The preface to the Philosophy of Right contains considerable criticism of the philosophy of Jakob Friedrich Fries, who had been a critic of Hegel's prior work. Included in this is a suggestion that it is justifiable for the state to censor the writings of philosophers like Fries and welcoming Fries' loss of his academic position following Fries' participation in the Wartburg Festival. The inclusion of this passage has led to scholarly debate as to the reason for Hegel's advocacy of the kind of censorship the Prussian state had introduced following the murder of August von Kotzebue in the form of the Carlsbad Decrees. Hegel scholars have suggested that the inclusion of these passages was done to satisfy the censors. T. M. Knox argued that, while clearly designed to curry favour with the censors and written well after completion of the work proper, the Preface's condemnation of Fries was "nothing new", that there was no betrayal of his support for the Wartburg Festival principles, rather a mere denunciation of method, while condemnation of Karl Ludwig von Haller (whose work had been burned at Wartburg) remained undisturbed in the body of the work. Stephen Houlgate, editing the The Hegel Reader, called the Philosophy of Right "one of the greatest works of social and political philosophy".
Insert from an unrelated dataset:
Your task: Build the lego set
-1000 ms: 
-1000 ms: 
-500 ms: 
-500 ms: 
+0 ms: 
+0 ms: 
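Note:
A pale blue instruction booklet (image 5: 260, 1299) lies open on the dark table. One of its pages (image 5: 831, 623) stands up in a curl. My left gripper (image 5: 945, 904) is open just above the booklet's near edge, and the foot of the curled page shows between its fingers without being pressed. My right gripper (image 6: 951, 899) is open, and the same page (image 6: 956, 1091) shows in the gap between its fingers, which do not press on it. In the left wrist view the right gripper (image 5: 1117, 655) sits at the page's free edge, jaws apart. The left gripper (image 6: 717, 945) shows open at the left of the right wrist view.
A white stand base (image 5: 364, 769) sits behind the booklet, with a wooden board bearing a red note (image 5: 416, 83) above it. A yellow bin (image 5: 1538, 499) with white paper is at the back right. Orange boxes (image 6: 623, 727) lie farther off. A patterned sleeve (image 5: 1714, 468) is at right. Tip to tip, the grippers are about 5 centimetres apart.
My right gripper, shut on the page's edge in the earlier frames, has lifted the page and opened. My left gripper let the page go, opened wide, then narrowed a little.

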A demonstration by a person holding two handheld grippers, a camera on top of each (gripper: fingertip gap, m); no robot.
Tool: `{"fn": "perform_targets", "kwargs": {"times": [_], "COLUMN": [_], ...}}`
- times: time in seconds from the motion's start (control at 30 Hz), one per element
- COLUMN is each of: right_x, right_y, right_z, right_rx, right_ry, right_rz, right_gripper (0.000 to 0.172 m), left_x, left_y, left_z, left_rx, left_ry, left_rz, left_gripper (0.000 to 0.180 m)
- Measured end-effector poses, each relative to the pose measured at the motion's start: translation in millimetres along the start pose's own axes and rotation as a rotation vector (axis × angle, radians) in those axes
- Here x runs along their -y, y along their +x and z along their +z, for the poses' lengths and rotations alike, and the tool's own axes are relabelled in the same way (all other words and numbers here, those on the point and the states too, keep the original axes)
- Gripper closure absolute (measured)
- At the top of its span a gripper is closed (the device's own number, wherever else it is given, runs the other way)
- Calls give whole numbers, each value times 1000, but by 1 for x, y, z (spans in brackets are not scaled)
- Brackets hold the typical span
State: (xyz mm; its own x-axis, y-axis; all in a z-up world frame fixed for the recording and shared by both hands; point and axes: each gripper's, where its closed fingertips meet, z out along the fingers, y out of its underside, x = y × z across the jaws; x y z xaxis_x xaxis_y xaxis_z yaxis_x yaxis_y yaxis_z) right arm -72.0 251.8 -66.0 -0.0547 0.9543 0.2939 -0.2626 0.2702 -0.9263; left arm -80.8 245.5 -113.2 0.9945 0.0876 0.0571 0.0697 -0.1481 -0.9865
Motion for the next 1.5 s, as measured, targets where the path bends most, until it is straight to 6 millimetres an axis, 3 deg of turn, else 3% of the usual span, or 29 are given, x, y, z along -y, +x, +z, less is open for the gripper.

United States President Woodrow Wilson's essay "The Study of Administration" drew on Hegel's treatment of law and the state in Philosophy of Right, especially Hegel's picture of how public institutions arise and mediate social conflict. This Hegelian framework helped underpin his vision of an expert‑driven, progressive administrative state and his later Wilsonian idealist foreign policy, which cast the United States as a moral‑political vanguard guiding the historical progress of nations.